Recall issues have been around for a long time, as have product liability suits. But with increasing quality control issues around imports, a staggering amount of imports to deal with (the U.S. Census Bureau says the U.S. has imported $953,869,000 worth of goods in the first half of 2007, up $38,498,000 from the same period in 2006), it's only a matter of time till more businesses deal with fallout from inferior or dangerous products.
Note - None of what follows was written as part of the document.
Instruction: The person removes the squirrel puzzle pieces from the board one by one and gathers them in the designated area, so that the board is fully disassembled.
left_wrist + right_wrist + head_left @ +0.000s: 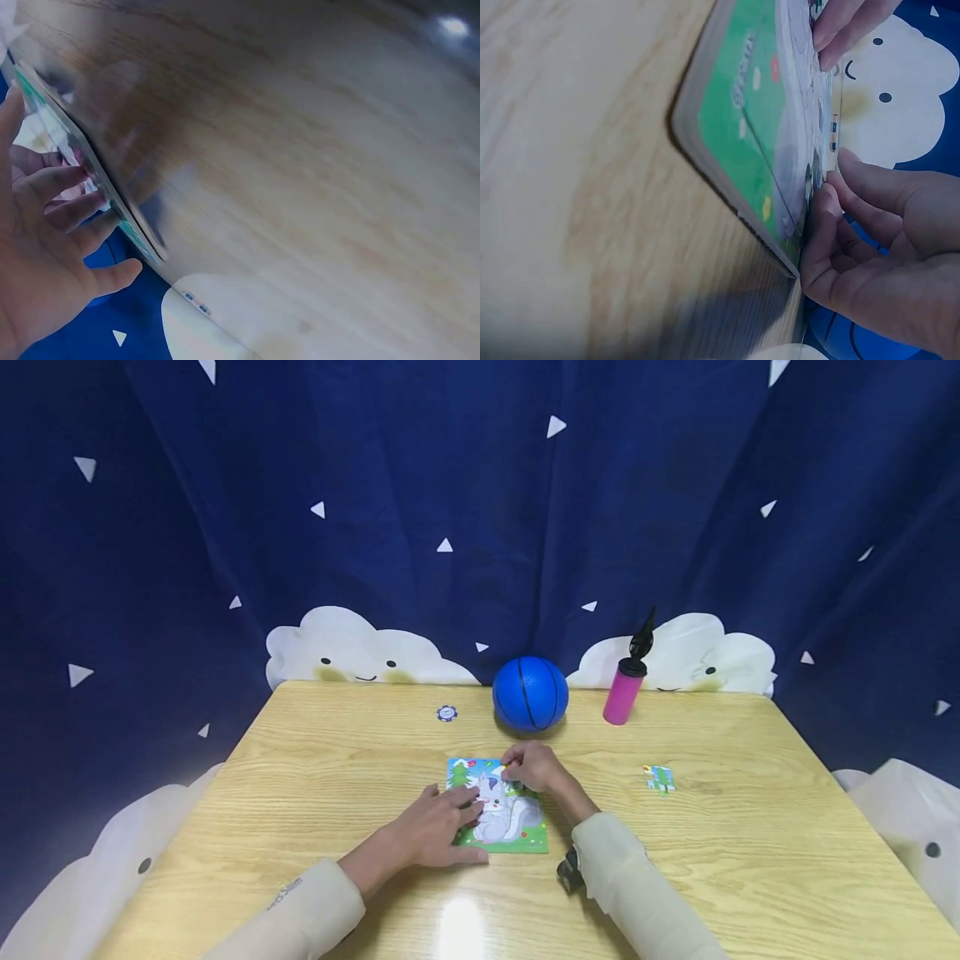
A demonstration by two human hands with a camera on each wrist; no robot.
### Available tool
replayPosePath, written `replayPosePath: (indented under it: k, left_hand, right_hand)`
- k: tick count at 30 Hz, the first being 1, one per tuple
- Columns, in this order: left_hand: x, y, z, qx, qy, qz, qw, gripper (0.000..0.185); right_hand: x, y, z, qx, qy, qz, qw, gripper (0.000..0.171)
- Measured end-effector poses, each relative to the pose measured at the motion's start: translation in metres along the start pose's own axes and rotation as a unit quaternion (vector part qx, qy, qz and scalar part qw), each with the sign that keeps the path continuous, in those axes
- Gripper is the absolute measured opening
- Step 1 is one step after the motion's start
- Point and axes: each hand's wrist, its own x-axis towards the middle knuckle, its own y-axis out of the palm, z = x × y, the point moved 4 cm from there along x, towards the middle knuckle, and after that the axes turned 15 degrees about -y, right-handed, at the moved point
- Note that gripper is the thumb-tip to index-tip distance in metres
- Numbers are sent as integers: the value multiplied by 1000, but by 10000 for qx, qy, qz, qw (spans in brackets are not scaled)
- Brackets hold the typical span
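Head view: dark blue curtain with white triangles and smiling clouds behind, wooden table (337,752) in front. At the centre, a small picture puzzle board (501,817) showing a grey animal on green grass. Left hand (438,827) flat on the board's left part, fingers straight and spread, pressing down and holding nothing. Right hand (531,766) at the board's upper right corner, fingers bent as if pinching something small; the piece itself too hidden to confirm. Farther back, a blue ball (530,693), a pink pump (625,689) just right of it, and a small round token (447,713) to the left. Well apart on the right, one loose puzzle piece (660,779).

Left wrist view: blurred. Palm and straight fingers (71,212) lying over the board's edge (90,169), bare table grain filling the rest.

Right wrist view: board (757,127) seen edge-on, lying on the wood. Right-hand fingertips (829,199) gathered tight at its far edge, thumb against forefinger, seemingly seating a piece at the corner; cannot tell for sure whether anything sits between them. Left-hand fingertips (840,26) visible at the top, resting on the picture.

Judged step: fitting a piece into the upper right corner while steadying the board. Next move likely calls for a firm downward press to seat it flush, then a reach right for the loose piece.
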Motion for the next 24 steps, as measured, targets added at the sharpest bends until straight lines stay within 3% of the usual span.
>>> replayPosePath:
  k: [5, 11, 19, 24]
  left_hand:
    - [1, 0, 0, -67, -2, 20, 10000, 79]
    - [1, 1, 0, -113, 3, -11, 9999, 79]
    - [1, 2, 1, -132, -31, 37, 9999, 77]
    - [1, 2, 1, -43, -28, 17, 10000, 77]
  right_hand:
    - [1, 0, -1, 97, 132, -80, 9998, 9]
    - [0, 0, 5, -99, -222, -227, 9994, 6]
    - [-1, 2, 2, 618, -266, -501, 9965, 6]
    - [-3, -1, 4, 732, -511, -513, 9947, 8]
Carol Murphy, central region managing director for Aon Casualty, says that although the losses were far from negligible, had the pet food issue been a human food issue, it would have been far more costly. Menu Foods, the Canadian pet food manufacturer first hit by the recall, chalked up losses of $45 million in Canadian dollars, and its first quarter sales dropped from $93.9 million to $64.5 million. Pet owners in Canada and the U.S. have filed numerous lawsuits, and there is the possibility of a class action suit.
Bill Harrison, managing director of Aon's Crisis Management practice, points out that there doesn't even have to be a problem with a client's business for there to be a loss. "We just settled one of these claims," he says, in which a company was accused in the media of having a contamination. The media report was wrong, but that didn't stop the loss to the company.